» Exercise brief:
Could you repeat the listing exactly, leaving out the pictures?

» Provided data:
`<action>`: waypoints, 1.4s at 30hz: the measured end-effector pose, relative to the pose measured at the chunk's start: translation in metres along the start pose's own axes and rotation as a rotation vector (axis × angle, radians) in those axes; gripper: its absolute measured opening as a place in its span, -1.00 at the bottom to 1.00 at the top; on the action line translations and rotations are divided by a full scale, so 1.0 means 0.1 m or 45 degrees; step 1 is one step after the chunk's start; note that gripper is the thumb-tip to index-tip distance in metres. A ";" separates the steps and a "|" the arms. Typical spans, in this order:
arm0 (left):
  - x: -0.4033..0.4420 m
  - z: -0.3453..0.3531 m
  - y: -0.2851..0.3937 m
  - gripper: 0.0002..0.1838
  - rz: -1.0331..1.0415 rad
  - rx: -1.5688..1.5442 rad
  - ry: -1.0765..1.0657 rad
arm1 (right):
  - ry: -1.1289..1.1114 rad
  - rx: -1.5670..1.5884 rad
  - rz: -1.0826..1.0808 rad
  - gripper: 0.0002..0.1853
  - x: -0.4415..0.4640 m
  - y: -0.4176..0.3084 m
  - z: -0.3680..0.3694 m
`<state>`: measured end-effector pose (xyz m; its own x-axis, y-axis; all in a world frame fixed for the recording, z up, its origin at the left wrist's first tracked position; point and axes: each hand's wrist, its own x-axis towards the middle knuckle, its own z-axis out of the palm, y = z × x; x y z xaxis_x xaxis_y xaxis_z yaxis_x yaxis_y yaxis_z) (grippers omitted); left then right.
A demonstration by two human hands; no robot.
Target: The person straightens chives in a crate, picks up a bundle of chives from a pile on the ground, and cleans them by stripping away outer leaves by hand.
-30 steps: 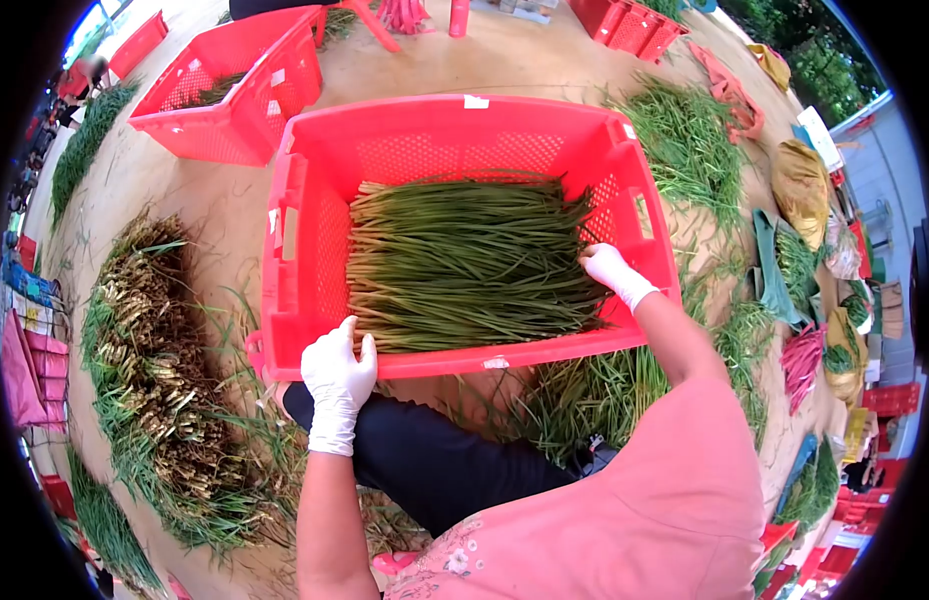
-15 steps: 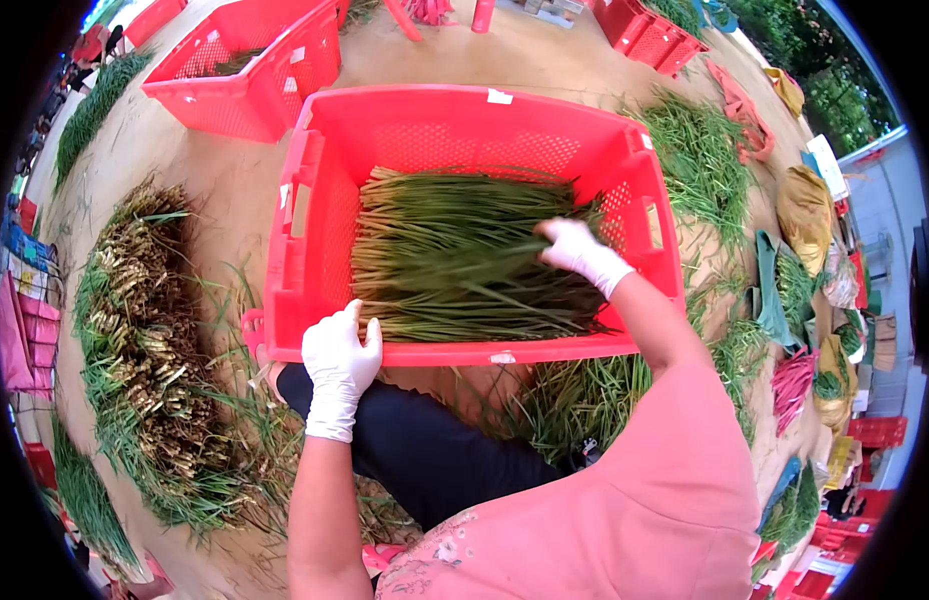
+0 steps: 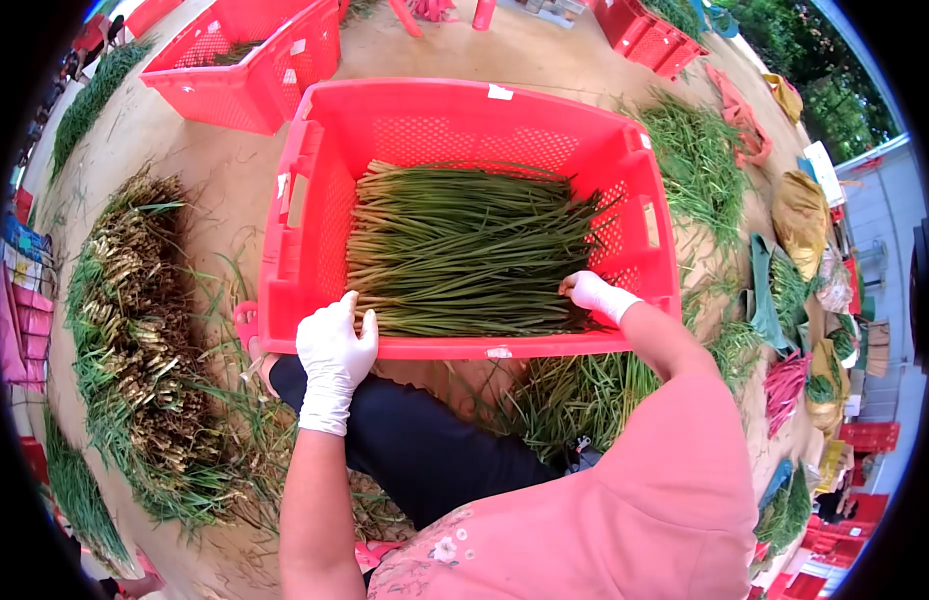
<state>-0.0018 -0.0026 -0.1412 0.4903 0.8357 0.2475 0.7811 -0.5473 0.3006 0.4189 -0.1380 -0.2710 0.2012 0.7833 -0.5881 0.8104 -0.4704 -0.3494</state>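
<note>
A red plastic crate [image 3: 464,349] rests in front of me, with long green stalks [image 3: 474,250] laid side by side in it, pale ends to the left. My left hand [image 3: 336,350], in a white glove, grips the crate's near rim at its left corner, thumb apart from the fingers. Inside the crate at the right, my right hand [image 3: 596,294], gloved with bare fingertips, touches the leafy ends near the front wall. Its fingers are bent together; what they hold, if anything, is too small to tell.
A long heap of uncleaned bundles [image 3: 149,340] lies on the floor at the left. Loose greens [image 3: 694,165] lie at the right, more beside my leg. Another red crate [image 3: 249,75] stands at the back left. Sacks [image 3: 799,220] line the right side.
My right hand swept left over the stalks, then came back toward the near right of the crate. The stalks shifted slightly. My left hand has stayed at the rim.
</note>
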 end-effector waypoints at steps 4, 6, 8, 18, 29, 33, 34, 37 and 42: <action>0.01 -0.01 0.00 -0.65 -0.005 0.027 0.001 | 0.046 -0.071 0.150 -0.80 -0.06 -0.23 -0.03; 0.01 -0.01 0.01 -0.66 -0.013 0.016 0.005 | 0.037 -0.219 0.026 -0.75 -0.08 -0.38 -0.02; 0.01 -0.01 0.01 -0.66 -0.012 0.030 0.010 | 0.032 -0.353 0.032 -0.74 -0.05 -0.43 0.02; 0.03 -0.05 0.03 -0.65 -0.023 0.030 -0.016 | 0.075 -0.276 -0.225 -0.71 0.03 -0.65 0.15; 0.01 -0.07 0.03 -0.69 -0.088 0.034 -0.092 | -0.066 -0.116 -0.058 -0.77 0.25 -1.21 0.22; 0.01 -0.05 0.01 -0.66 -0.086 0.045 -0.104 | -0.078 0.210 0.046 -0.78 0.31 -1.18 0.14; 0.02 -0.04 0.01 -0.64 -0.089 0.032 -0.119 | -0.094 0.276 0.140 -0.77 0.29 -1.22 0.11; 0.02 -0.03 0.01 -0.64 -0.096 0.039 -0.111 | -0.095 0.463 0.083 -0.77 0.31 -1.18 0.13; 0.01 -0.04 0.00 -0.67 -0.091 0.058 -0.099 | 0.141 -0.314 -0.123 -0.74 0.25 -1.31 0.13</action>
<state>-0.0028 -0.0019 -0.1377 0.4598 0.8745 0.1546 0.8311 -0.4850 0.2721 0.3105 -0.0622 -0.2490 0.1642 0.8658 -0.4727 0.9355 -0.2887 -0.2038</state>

» Exercise result:
`<action>`: waypoints, 1.4s at 30hz: the measured end-effector pose, relative to the pose measured at the chunk's start: translation in metres along the start pose's own axes and rotation as a rotation vector (axis × angle, radians) in those axes; gripper: its absolute measured opening as a place in its span, -1.00 at the bottom to 1.00 at the top; on the action line translations and rotations are divided by a full scale, so 1.0 means 0.1 m or 45 degrees; step 1 is one step after the chunk's start; note that gripper is the thumb-tip to index-tip distance in metres. A ";" separates the steps and a "|" the arms. Typical spans, in this order:
arm0 (left):
  - x: -0.4033..0.4420 m
  - z: -0.3453..0.3531 m
  - y: -0.2851..0.3937 m
  - gripper: 0.0002..0.1838
  - rz: -1.0331..1.0415 rad
  - rx: -1.5688..1.5442 rad
  - ry: -1.0765..1.0657 rad
arm1 (right):
  - ry: -1.1289..1.1114 rad
  - rx: -1.5670..1.5884 rad
  - rz: -1.0826..1.0808 rad
  - gripper: 0.0002..0.1853
  - x: -0.4415..0.4640 m
  - y: -0.4176..0.3084 m
  - z: -0.3680..0.3694 m
`<state>`: measured end-effector pose (xyz m; its own x-axis, y-axis; all in a world frame fixed for the recording, z up, its origin at the left wrist's first tracked position; point and axes: each hand's wrist, its own x-axis towards the middle knuckle, its own z-axis out of the palm, y = z × x; x y z xaxis_x xaxis_y xaxis_z yaxis_x yaxis_y yaxis_z) (grippers omitted); left then right.
A demonstration by two human hands; no robot.
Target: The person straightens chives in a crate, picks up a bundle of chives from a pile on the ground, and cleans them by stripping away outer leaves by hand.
-30 steps: 
-15 steps: 
+0 steps: 
<state>-0.0018 -0.0026 -0.1412 0.4903 0.8357 0.2475 0.7811 -0.5473 0.3006 0.4189 -0.1380 -0.2710 0.2012 0.7833 -0.5881 0.8104 -0.4704 -0.3494</state>
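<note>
A red plastic crate [image 3: 464,349] rests in front of me, with long green stalks [image 3: 474,250] laid side by side in it, pale ends to the left. My left hand [image 3: 336,350], in a white glove, grips the crate's near rim at its left corner, thumb apart from the fingers. Inside the crate at the right, my right hand [image 3: 596,294], gloved with bare fingertips, touches the leafy ends near the front wall. Its fingers are bent together; what they hold, if anything, is too small to tell.
A long heap of uncleaned bundles [image 3: 149,340] lies on the floor at the left. Loose greens [image 3: 694,165] lie at the right, more beside my leg. Another red crate [image 3: 249,75] stands at the back left. Sacks [image 3: 799,220] line the right side.
My right hand swept left over the stalks, then came back toward the near right of the crate. The stalks shifted slightly. My left hand has stayed at the rim.
</note>
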 end-effector waypoints at steps 4, 6, 8, 18, 29, 33, 34, 37 and 42: <action>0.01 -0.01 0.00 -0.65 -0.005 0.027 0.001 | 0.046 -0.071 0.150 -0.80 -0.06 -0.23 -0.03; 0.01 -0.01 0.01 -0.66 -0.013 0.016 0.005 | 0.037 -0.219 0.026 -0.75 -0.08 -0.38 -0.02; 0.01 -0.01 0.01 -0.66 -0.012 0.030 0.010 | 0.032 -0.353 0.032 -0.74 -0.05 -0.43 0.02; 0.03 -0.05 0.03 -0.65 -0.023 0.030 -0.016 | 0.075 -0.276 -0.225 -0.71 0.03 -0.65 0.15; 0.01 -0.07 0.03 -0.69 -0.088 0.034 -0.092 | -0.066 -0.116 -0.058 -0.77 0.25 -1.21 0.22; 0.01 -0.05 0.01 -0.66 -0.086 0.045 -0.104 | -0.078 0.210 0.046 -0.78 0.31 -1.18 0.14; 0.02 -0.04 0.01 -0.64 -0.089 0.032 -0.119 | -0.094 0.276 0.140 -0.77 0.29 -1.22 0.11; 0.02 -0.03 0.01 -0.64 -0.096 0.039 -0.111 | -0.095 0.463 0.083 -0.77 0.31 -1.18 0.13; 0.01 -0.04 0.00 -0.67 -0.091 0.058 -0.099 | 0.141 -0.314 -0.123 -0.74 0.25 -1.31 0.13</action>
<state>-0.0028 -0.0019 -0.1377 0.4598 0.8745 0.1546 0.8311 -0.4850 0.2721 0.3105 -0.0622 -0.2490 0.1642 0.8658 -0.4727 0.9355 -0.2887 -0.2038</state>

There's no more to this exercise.